• SpaceCowboy@lemmy.ca
    link
    fedilink
    arrow-up
    3
    ·
    1 day ago

    I think it has more to do with lazy management. Before WFH their job was basically just making sure the employees were sitting at their desks at a specific time and didn’t leave until after a specific time. So 9am, you’re sitting at your desk, at 5pm you’re sitting at your desk then they’ve done their job for the day.

    WFH means they need to know that you’re actually working. So they have to know what you do (many bosses don’t actually know what their employees do) and have some way to measure that you’re doing that thing in a reasonable amount of time. It’s actually their job to do this even if you’re in the office, but it’s easier to just make sure you’re in a location where work is the only thing you can do and assume you’re doing work because there’s nothing else to do.

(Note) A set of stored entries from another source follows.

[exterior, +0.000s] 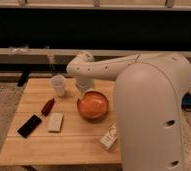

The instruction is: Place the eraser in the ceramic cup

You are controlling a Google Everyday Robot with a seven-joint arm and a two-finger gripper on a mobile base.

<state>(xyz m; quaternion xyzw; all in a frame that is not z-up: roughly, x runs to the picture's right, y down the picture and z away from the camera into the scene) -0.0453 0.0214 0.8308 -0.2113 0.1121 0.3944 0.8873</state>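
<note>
The gripper [84, 88] hung open beside the ceramic cup [59, 85], while the eraser [30, 125] lay diagonally, well apart, nearer the camera.

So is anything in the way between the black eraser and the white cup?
Sort of. The red-handled tool lies flat between the eraser and the ceramic cup. It is low, so the eraser could probably be lifted over it. The gripper hangs beside the cup, behind the orange bowl.
</note>
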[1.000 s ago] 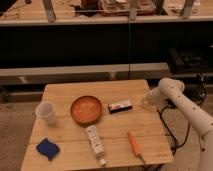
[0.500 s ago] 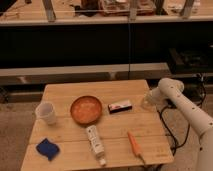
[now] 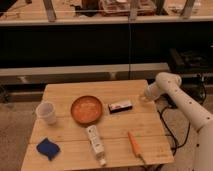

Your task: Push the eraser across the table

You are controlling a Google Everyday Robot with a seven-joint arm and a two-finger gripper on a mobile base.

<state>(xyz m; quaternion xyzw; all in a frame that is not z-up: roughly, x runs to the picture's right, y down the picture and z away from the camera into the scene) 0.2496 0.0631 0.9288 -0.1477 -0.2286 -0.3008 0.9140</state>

    Also bosses are hesitant to verbally abuse employees over video chat as that can easily be recorded. RTO solves problems for managers that like to yell at their employees.

    But they can’t say “we’re lazy and we want to be able to yell at you” so they come up with other reasons.

    Sure, sometimes the real estate thing can be a factor when a company got massive tax breaks from the government under the promise of that the new Amazooglesoft “campus” will be a big economic driver for a city with a bunch of cities competing to give the biggest tax breaks to entice those companies to go there. The governments that gave those incentives will probably take them away (they should, those companies should be paying taxes) because there actually hasn’t been economic stimulus for the neighbourhoods of those offices spaces because of WFH. So in those cases you have to go to a place so you can buy lunch (and maybe go shopping after work) so your company can still get tax breaks.

    But mostly it’s just lazy managers.